What is expected — Across the data below, in how many lines does the word "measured" appear? Give only the number.

Data block —
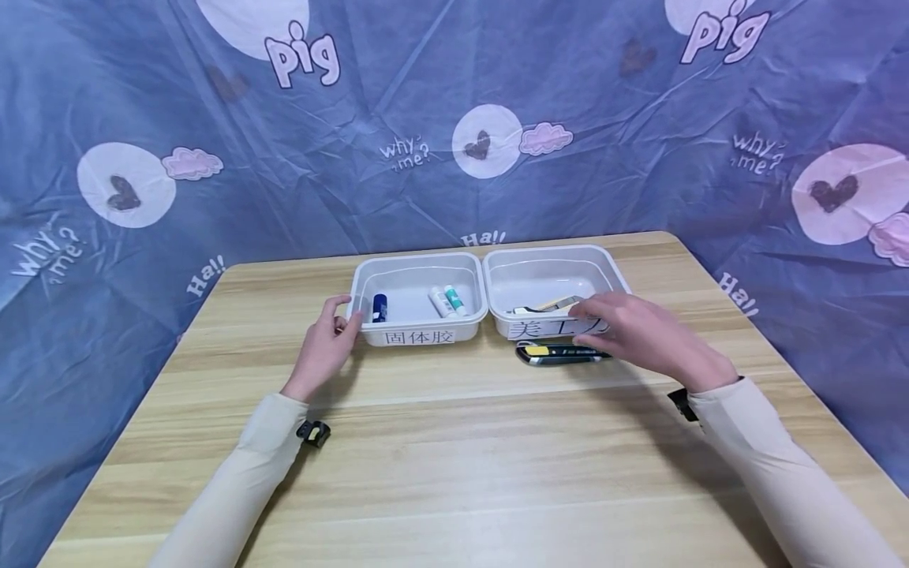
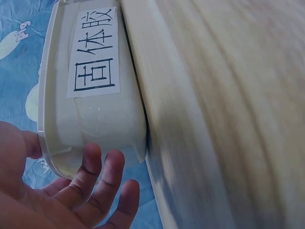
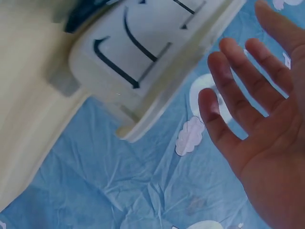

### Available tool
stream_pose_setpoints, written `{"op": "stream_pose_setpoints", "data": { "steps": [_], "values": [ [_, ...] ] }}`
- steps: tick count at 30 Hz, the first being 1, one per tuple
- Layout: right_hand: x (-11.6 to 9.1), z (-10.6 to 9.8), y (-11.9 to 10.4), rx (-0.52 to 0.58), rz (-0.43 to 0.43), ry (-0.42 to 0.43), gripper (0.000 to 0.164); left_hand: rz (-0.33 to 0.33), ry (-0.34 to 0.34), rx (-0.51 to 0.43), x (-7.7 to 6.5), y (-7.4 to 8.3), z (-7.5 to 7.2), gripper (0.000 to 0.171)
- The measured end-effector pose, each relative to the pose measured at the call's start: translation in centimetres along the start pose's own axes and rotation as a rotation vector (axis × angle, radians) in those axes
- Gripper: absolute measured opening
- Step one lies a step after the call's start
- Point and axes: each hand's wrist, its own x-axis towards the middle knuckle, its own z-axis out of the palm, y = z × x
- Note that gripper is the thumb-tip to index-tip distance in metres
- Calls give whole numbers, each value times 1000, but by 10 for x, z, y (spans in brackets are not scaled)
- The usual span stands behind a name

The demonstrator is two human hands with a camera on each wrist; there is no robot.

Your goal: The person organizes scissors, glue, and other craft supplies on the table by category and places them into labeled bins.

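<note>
My left hand (image 1: 328,347) rests its thumb and loosely bent fingers at the left end of a white bin (image 1: 469,319) labelled 固体胶. In the left wrist view, the thumb is at the rim of this bin (image 2: 90,117). Inside lie a blue glue stick (image 1: 379,308), a white glue stick (image 1: 441,303) and a green-capped one (image 1: 455,300). My right hand (image 1: 632,331), fingers apart and holding nothing, hovers over the front right corner of the second white bin (image 1: 486,276). That bin contains utility knives (image 1: 557,303). A black-and-yellow utility knife (image 1: 554,353) lies before it, partly hidden by the hand.
Both bins stand side by side near the far edge of the wooden table (image 1: 454,457). A paper label (image 1: 533,329) on the right bin is partly covered by my right hand. A blue printed cloth (image 1: 398,95) hangs behind the table and along its sides.
</note>
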Motion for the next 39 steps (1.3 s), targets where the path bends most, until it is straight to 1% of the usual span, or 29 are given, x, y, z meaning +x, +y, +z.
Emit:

Solution for this exercise — 2